Aussie firms storing admin credentials on company PCs: CyberArk
A report from security firm CyberArk has revealed some Australian organisations are still storing administrative credentials in Word or Excel documents on company PCs, with 41 percent of those surveyed for its report admitting to the practice.
In the CyberArk Global Advanced Threat Landscape Report 2018, it was reported that 52 percent of Australian respondents and their organisations rarely change their security strategy substantially -- even after experiencing an attack.
57 percent of local respondents told CyberArk that ransomware or malware was the greatest cybersecurity threat they currently face, with targeted phishing attacks high on the threat list for 49 percent of respondents.
Insider threats was listed as a concern for 48 percent of Australians surveyed, and unsecured privileged accounts and unsecured data stored in the cloud for 44 percent, respectively.

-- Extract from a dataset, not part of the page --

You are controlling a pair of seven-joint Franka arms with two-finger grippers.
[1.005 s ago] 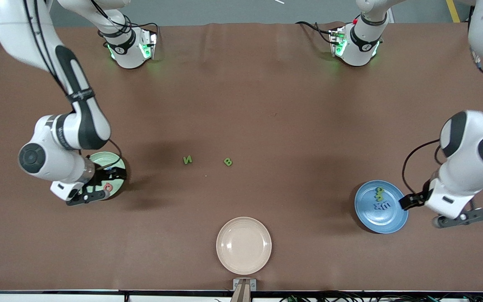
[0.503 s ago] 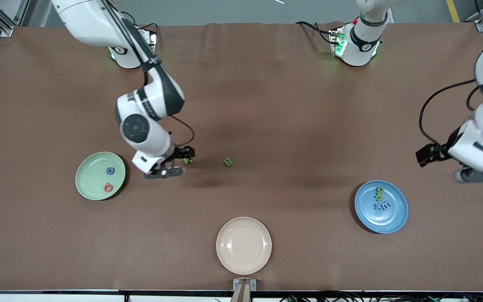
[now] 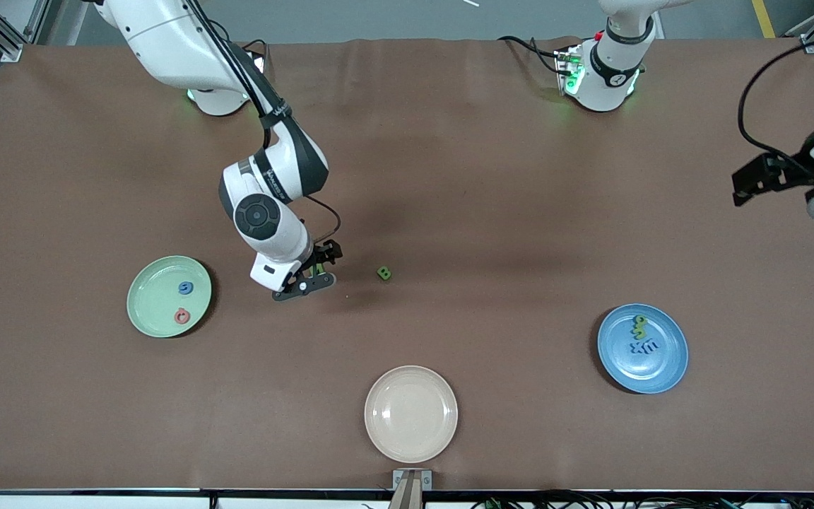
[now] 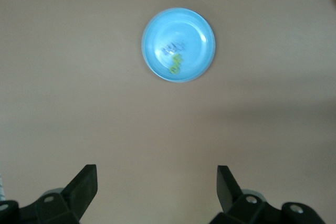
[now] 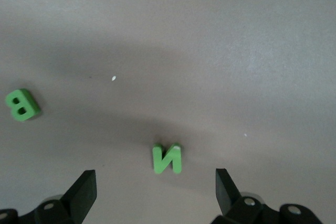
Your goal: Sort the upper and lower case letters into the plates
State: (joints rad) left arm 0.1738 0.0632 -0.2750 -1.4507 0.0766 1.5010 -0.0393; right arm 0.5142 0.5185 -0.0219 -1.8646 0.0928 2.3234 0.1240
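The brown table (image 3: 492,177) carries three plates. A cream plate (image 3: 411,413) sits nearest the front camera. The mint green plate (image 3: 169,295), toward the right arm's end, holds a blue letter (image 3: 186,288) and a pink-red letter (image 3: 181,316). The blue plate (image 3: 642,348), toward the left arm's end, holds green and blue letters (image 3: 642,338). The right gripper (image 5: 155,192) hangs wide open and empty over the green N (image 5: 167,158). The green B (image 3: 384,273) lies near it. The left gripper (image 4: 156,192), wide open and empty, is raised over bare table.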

45 percent of those surveyed in Australia also said their organisation can't prevent attackers from breaking into internal networks each time it is attempted, and 58 percent admitted their customers' privacy or personally identifiable information could be at risk because their data is not secured beyond the legally-required basics.
Tech market growth still slowly climbing
Forrester's latest Australia tech market outlook has predicted that local tech market growth will accelerate from 2 percent in 2017 to 4 percent in 2018, and then cool slightly to 3 percent in 2019.
The market research firm believes a total of AU$63 billion will be spent this year on tech goods, with software and computers and peripheral equipment both accounting for AU$14 billion each of the total spend.
In 2019, software spending will increase by AU$1 billion, Forrester predicts, and tech outsourcing will also have a further AU$1 billion spent on it in 2019 than this year.
See also: ATO spent AU$333m on employment outsourcing during year of outages
"Australian firms will invest in technologies that help them accelerate the delivery of new value for their customers. Cloud, automation, and AI will drive these technology investments," the company said in a statement. "We will also see more organisations build open digital platforms leveraging APIs to expand their value propositions to adjacent markets."
According to a recent survey conducted on 1,200 global business and IT decision makers by Vanson Bourne on behalf of cloud data management firm Veritas Technologies, 62 percent of Australia and New Zealand organisations have not fully evaluated the cost of a cloud outage, with 51 percent believing that dealing with service interruptions is the primary responsibility of the cloud service provider.
"Organisations are clearly lacking in understanding the anatomy of a cloud outage and that recovery is a joint responsibility between the cloud service provider and the business," Veritas said. "Immediate recovery from a cloud outage is absolutely within an organisation's control and responsibility to perform if they take a proactive stance to application uptime in the cloud."
Read also: Commonwealth pushes public cloud by default
Of the 1,200 individuals surveyed for the company's The Truth in Cloud study, 99 percent said their organisations will move systems to the cloud in the next 12 to 24 months, with 24 percent of ANZ organisations also expecting to outsource all on-premises infrastructure to the public cloud.